No dia seguinte fiz uma inversão de marcha e, logo que retomo a nova direcção, sou mandado parar, naquilo a que chamaria de ratoeira. Parece que estavam à espera.

- Boa noite.

- Boa noite, senhor agente.

- Você anda bem, hã?

- Ando sim. Está a ver que até tenho cinto? Eu e o passageiro. – respondo eu, ainda mergulhado na ingenuidade.

- Então e aquele sinal, não viu?

Viro a cabeça e, no meio de árvores e cartazes de publicidade vejo o tão indesejado: proibido fazer inversão de marcha. Ei-lo ali, bem visível, e ao alcance de todos. PORRA, penso, agora tem razão.

- Senhor agente, não tinha visto! – curto e conciso, pois nestas alturas é o que sei fazer.

- Pois é, estava lá o sinal. E sabe que a multa é de 1000 meticais? (por volta de 23 euros)

- Não sabia, mas parece-me que só me resta pagar, não é?

- Será? – responde o polícia com um sorriso matreiro

- Mas estes polícias agora são peritos em metáforas e charadas? Que se passa?- penso eu

- Podemos resolver doutra forma.

- Bem, este só é especialista em charadas, porque de metáfora não tem nada! Mas…espera…estes tipos nem polícias de trânsito são. Passe a multa então, senhor agente. Acho que é o mais justo. – para ver como se descalça um polícia de segurança pública a passar multas de trânsito.

- Mas quer ir à esquadra?

- Se tiver que ser vou, senhor agente. Cometi uma infracção, devo pagar por ela. – eu na minha batalha de cidadão cumpridor, com o secreto conhecimento de que não poderia ser multado naquela situação.

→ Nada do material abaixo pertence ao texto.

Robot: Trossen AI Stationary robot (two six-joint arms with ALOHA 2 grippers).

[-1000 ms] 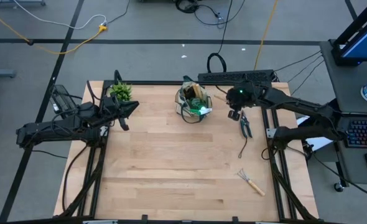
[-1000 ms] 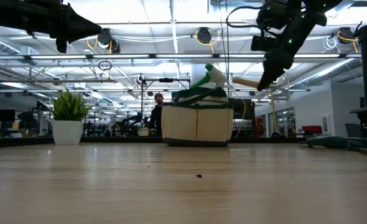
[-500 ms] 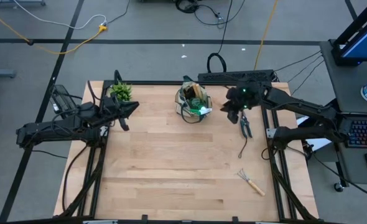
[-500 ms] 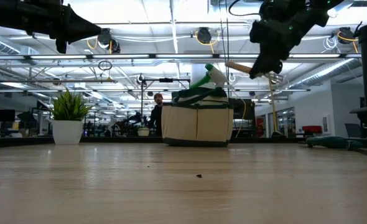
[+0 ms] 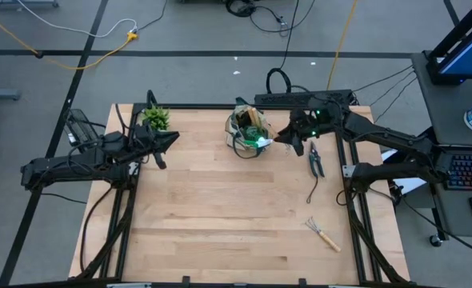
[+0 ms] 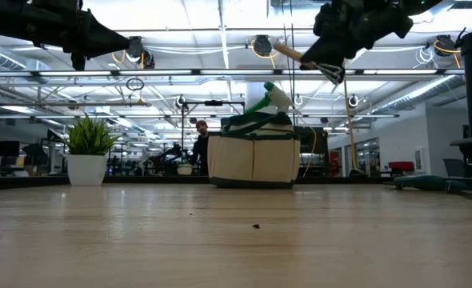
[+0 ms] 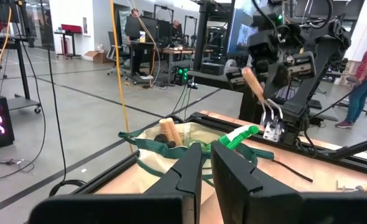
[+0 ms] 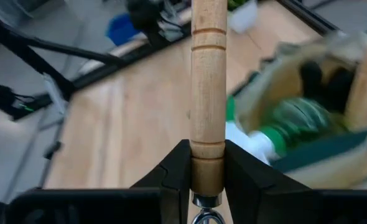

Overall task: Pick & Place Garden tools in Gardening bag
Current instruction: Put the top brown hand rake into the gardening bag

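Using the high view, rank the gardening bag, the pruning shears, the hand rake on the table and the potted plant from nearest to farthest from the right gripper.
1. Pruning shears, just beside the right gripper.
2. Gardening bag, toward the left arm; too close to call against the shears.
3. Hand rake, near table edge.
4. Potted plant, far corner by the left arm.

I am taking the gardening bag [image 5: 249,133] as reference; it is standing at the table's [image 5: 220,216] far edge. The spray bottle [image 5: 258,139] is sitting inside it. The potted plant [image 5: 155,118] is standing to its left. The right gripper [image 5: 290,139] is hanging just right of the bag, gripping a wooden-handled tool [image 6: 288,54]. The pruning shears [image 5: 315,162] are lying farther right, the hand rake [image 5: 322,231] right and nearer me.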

Ali estava uma interessante charada: eu tinha infringido a lei, mas AQUELE polícia não me podia multar. Ele começou a ficar nervoso e a dar voltas ao carro.

- Bom, então e se resolvêssemos já aqui? – diz o polícia descalçando assim, de forma óbvia, a pressão.

O que se seguiu foi um capítulo que vou omitir neste texto. Basicamente regateei a “atenção” a dar ao polícia e segui caminho. Mais uma vez digo: não gosto de o fazer, mas às vezes facilita tanto! A história completa fica para contar à lareira, num futuro…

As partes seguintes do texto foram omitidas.